(Super. Ct. No. NCR78963)
The opinion of the court was delivered by: Hull , Acting P. J.
California Rules of Court, rule 8.1115(a), prohibits courts and parties from citing or relying on opinions not certified for publication or ordered published, except as specified by rule 8.1115(b). This opinion has not been certified for publication or ordered published for purposes of rule 8.1115.
After defendant Christina Antonia Vignon was convicted of selling marijuana and maintaining a place for the sale of marijuana, she was sentenced to an aggregate term of two years in prison. Her ensuing appeal is subject to the principles of People v. Wende (1979) 25 Cal.3d 436 (Wende) and People v. Kelly (2006) 40 Cal.4th 106, 110. In accordance with the latter, we will provide a summary of the offense and the proceedings in the trial court.
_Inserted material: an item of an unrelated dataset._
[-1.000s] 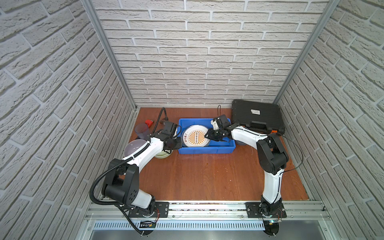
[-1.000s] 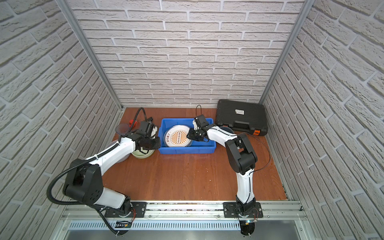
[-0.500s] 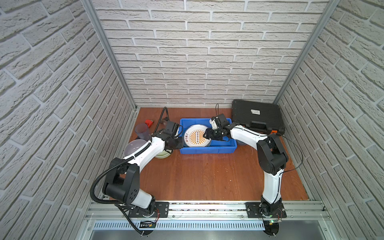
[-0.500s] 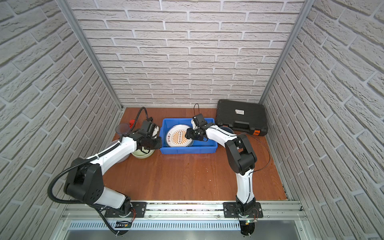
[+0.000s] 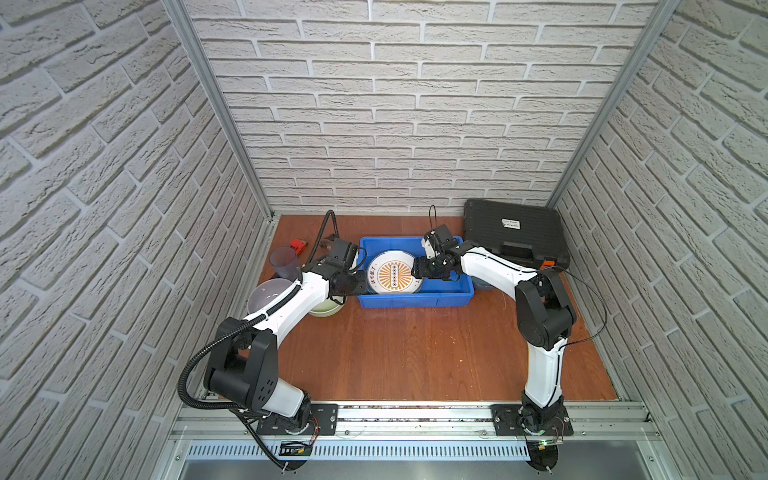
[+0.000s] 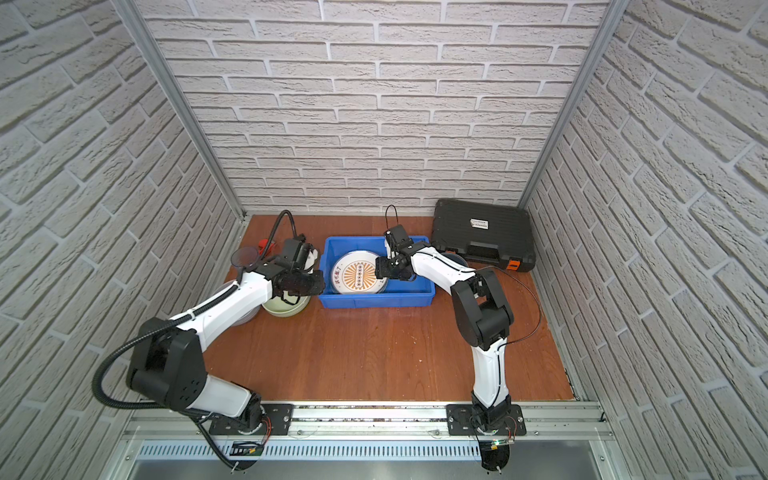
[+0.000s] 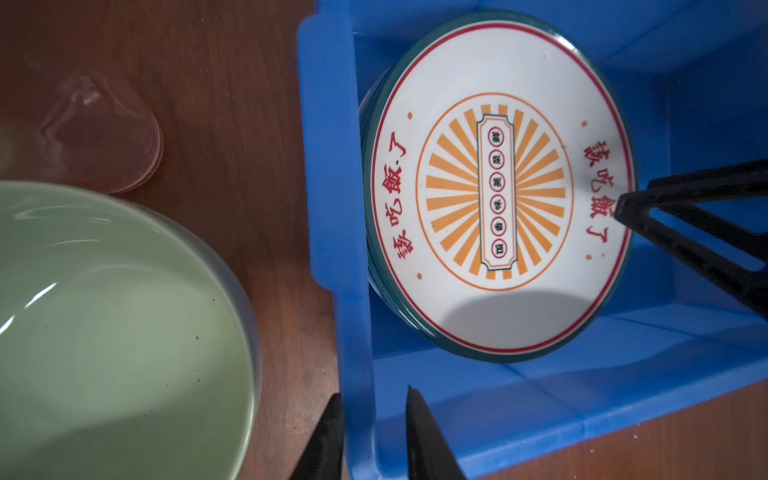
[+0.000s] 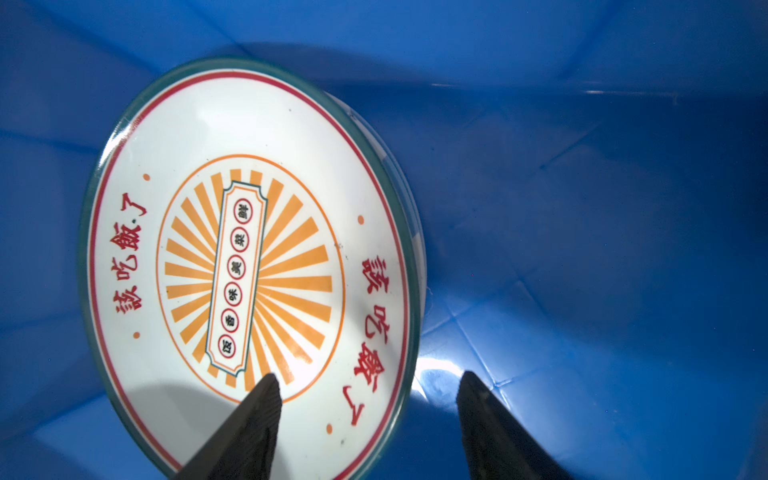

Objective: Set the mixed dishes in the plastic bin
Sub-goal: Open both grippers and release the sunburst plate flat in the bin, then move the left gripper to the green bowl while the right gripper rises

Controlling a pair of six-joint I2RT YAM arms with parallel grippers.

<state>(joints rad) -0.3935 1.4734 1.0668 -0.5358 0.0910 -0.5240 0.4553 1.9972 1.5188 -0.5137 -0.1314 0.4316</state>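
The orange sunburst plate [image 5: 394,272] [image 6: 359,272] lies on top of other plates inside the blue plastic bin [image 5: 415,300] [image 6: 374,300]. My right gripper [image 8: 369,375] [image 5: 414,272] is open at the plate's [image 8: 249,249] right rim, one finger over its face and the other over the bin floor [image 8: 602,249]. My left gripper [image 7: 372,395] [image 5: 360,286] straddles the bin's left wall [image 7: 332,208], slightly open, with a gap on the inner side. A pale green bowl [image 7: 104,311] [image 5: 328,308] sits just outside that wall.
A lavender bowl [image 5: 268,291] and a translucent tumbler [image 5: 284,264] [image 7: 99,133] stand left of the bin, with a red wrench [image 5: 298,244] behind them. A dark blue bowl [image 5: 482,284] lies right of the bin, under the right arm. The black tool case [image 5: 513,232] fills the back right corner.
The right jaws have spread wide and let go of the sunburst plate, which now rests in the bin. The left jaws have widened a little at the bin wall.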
In February 2010, a confidential informant working with the Tehama Interagency Drug Enforcement Agency made two purchases of marijuana from defendant, one of 10.4 grams for $40 and one of 11.5 grams for $40. Defendant was charged with two counts of sale of marijuana (Health & Saf. Code, § 11360, subd. (a)) and one count of maintaining a place for selling marijuana (Health & Saf. Code, § 11366), each with a special allegation that she had a prior conviction (Pen. Code, § 667.5, subd. (b)). Pursuant to a plea agreement, defendant pleaded no contest to one count of sale of marijuana and maintaining a place for the sale of marijuana. The remaining count and prior conviction allegations were dismissed. The court denied her probation and sentenced her to a term of two years on the count charging the sale of marijuana and 16 months on the count charging maintaining a place for the sale of marijuana, to run concurrently. She was awarded 14 days of presentence custody credit. Defendant was ordered to pay a $400 restitution fund fine, a $100 drug program fee, plus assessments, a $60 court security fee and a $60 criminal conviction assessment. Defendant appeals, but did not obtain a certificate of probable cause.
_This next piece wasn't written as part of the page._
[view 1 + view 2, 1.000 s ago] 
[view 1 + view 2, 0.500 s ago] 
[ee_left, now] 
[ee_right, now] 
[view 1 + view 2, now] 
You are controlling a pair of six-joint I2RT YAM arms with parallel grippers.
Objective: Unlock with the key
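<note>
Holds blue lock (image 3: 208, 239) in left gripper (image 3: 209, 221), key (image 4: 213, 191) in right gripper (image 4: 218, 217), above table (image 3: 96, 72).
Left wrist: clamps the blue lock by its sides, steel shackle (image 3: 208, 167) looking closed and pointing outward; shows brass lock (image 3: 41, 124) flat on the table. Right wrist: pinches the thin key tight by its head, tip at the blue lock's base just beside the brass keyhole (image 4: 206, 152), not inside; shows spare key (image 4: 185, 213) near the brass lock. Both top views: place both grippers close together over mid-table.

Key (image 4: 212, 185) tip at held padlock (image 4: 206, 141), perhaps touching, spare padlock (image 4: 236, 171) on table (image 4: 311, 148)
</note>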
We appointed counsel to represent defendant on appeal. Counsel filed an opening brief that sets forth the facts of the case and requests this court to review the record and determine whether there are any arguable issues on appeal. (Wende, supra, 25 Cal.3d 436.) Defendant was advised by counsel of the right to file a supplemental brief within 30 days of the date of filing of the opening brief and has done so.
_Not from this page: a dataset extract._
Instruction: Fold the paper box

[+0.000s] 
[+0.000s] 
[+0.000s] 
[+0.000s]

In her supplemental brief, defendant complains about the conditions of her confinement, the Department of Corrections and Rehabilitation's indifference to her medical needs, that she was forced to plead to drug offenses rather than getting the benefit of the Compassionate Use Act (CUA), that she was in compliance with the CUA, that she was under anesthesia the day before she sold marijuana to the confidential informant and that he lied to her about the validity of his medical marijuana authorization. The record on appeal does not contain evidence supporting these complaints, and on direct appeal, our review is limited to the appellate record. Accordingly, we will not consider these complaints. (People v. Jenkins (2000) 22 Cal.4th 900, 952.) To the extent defendant complains she complied with the CUA and was improperly convicted of drug offenses, these complaints go to the validity of her plea, a challenge she cannot make on appeal in the absence of a certificate of probable cause. (People v. Panizzon (1996) 13 Cal.4th 68, 76.)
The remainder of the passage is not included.